### Data for review
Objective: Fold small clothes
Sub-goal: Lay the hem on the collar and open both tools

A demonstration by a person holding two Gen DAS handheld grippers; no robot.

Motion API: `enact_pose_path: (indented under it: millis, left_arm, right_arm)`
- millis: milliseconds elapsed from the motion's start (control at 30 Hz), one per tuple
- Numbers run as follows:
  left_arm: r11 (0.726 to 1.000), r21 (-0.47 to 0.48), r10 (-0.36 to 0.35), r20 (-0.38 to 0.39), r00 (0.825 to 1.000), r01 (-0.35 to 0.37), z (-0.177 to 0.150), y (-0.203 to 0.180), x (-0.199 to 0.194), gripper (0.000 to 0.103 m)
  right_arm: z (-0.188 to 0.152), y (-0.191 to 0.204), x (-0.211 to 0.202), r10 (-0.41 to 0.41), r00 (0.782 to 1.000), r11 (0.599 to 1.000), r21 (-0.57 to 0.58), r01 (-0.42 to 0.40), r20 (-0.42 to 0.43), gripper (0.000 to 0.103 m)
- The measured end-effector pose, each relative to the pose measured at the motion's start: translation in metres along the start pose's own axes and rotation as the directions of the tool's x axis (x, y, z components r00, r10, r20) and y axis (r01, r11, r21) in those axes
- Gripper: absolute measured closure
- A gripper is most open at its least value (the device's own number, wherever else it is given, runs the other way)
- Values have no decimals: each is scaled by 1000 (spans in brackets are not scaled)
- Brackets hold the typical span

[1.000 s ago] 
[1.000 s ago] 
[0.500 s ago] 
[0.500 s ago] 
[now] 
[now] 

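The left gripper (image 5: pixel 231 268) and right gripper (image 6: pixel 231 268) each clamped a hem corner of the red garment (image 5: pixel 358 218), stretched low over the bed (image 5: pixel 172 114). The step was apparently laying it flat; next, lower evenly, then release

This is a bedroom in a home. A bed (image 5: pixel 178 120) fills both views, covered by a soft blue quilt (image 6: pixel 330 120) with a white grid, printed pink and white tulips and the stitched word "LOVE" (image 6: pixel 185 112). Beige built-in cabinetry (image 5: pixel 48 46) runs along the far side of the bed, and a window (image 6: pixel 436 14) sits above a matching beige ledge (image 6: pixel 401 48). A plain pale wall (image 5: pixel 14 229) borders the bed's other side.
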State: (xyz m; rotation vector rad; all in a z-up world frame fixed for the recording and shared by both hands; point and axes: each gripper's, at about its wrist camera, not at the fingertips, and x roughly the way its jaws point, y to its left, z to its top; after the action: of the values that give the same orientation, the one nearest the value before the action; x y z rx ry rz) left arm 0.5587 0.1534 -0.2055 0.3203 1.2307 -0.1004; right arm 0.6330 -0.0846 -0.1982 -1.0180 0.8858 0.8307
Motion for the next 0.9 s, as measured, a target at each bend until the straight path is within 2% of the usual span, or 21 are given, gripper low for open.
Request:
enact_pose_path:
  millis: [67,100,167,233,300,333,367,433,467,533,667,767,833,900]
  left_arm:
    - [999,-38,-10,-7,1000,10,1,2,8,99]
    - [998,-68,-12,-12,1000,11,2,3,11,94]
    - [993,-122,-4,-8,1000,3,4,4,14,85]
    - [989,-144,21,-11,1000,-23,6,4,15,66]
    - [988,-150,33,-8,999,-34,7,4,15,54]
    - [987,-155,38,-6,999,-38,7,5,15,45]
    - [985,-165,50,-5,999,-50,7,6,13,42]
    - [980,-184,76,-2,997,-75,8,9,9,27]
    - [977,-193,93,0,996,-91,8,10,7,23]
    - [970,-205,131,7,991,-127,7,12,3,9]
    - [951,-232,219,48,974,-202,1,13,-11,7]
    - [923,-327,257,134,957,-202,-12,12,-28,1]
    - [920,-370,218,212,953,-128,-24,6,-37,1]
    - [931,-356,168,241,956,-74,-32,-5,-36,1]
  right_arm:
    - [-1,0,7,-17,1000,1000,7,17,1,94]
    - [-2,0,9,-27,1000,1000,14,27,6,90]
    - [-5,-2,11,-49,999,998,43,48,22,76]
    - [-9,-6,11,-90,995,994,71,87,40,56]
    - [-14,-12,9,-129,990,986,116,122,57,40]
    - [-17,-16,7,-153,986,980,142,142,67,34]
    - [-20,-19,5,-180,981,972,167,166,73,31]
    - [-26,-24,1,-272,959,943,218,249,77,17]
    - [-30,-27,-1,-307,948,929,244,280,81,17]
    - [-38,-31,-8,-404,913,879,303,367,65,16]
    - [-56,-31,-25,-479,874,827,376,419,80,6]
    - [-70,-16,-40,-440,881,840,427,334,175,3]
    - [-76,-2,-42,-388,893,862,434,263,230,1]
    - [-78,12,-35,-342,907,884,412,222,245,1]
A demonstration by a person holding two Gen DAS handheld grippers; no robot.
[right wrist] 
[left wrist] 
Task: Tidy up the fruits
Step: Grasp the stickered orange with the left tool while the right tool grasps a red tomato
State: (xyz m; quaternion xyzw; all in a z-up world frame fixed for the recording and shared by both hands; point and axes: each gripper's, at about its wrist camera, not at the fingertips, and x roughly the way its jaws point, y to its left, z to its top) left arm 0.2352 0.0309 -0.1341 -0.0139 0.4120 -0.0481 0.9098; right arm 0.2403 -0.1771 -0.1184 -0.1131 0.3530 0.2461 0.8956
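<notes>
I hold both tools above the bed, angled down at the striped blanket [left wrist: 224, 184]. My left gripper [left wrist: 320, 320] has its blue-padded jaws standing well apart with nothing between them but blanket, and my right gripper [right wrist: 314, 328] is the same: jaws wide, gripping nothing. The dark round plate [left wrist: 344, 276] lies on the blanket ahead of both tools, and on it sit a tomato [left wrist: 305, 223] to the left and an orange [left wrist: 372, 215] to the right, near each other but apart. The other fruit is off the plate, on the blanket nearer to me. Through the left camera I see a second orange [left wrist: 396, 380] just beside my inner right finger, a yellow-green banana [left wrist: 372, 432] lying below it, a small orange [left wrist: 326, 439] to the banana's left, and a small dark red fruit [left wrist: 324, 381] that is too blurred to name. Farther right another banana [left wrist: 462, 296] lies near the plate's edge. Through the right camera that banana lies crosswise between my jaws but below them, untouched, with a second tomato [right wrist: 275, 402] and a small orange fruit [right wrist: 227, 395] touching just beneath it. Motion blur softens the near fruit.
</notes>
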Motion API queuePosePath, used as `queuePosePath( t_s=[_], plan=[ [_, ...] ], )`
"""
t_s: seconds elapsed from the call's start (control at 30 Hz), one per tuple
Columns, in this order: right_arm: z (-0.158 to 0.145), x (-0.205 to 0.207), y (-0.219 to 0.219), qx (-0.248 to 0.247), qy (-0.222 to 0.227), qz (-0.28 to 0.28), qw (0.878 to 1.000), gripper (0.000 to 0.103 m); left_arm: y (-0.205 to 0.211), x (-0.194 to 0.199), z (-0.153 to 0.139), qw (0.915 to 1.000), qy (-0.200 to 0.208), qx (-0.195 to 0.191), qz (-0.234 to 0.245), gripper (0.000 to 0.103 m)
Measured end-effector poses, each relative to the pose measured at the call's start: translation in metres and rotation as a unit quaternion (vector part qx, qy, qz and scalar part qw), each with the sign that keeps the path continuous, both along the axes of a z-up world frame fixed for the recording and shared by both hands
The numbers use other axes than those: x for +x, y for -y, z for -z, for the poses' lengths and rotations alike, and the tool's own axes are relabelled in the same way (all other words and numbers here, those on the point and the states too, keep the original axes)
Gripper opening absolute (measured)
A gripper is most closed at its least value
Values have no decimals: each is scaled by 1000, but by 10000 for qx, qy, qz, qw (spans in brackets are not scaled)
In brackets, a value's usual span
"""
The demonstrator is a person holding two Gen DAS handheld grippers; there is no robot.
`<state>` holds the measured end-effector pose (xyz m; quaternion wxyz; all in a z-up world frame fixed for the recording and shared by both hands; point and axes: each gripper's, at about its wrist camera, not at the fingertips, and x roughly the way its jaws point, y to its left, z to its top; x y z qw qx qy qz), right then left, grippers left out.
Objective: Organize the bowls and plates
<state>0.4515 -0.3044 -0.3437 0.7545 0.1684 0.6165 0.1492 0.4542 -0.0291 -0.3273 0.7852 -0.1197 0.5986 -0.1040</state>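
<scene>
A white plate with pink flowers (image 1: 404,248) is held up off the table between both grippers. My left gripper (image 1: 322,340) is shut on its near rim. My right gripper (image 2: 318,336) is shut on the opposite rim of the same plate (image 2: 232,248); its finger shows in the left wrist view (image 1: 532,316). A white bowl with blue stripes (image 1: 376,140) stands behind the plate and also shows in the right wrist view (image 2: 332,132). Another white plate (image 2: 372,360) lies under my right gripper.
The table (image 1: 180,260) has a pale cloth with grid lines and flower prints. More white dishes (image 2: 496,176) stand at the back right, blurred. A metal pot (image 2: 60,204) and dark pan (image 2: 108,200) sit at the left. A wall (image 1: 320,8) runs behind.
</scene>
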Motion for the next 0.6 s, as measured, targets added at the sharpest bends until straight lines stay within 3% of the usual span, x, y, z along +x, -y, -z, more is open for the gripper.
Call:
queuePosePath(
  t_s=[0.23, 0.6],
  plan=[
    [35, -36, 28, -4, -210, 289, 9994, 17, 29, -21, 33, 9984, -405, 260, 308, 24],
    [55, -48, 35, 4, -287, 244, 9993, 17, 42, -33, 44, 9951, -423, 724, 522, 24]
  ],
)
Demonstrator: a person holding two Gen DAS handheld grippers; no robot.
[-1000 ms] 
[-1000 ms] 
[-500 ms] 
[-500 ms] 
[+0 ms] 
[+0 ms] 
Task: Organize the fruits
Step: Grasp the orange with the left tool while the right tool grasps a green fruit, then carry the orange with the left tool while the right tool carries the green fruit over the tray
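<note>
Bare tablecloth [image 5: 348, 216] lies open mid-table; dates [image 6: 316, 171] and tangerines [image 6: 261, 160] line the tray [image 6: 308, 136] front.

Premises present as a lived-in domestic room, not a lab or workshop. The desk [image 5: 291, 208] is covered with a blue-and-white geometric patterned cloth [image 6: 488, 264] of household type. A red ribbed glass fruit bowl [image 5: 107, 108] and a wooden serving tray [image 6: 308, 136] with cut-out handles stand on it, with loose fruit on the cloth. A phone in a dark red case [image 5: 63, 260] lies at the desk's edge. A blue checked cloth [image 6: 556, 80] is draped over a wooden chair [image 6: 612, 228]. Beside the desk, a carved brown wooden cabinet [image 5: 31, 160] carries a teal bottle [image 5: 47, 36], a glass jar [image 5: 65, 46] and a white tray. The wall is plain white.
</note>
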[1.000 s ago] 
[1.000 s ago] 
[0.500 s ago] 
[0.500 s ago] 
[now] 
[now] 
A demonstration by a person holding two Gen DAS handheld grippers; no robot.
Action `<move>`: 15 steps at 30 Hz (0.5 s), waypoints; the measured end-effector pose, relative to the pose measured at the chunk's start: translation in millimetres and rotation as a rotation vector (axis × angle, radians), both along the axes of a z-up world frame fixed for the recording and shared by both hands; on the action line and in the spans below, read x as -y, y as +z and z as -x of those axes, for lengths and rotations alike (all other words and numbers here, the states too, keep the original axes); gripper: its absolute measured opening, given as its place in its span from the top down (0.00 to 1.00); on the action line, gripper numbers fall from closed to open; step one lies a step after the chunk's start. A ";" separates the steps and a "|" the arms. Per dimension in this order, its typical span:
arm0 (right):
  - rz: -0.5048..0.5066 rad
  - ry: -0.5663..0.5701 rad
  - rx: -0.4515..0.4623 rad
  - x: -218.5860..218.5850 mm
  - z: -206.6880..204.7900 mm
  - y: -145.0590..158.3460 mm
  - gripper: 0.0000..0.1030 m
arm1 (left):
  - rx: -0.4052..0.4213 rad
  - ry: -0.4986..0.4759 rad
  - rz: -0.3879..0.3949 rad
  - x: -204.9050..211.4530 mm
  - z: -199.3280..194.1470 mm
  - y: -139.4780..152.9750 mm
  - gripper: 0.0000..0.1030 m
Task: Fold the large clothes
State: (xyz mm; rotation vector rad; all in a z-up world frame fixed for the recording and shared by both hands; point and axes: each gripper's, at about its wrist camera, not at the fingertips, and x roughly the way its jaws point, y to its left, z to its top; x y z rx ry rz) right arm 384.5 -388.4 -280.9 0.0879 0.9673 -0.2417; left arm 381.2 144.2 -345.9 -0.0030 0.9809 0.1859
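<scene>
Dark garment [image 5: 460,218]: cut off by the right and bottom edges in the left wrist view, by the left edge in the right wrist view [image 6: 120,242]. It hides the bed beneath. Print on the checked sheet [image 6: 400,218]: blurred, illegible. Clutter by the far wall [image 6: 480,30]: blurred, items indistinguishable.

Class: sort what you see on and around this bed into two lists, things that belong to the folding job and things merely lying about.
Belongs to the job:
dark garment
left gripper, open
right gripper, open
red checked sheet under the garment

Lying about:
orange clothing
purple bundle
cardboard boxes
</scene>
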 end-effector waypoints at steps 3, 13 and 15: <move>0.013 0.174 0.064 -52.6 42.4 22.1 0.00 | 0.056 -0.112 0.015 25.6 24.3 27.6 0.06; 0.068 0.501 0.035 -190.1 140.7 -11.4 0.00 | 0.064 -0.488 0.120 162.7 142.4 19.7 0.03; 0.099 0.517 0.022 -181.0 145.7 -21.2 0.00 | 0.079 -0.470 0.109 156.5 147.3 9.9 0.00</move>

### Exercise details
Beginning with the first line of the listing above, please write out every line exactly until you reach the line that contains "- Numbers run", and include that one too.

### Response for this exercise
Objective: Fold small clothes
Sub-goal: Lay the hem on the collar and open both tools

A demonstration by a person holding two Gen DAS handheld grippers; no robot.

Motion API: `enact_pose_path: (indented under it: millis, left_arm, right_arm)`
- millis: milliseconds elapsed from the motion's start (control at 30 Hz), one per tuple
- Numbers run as follows:

Nothing else is needed to complete the exercise.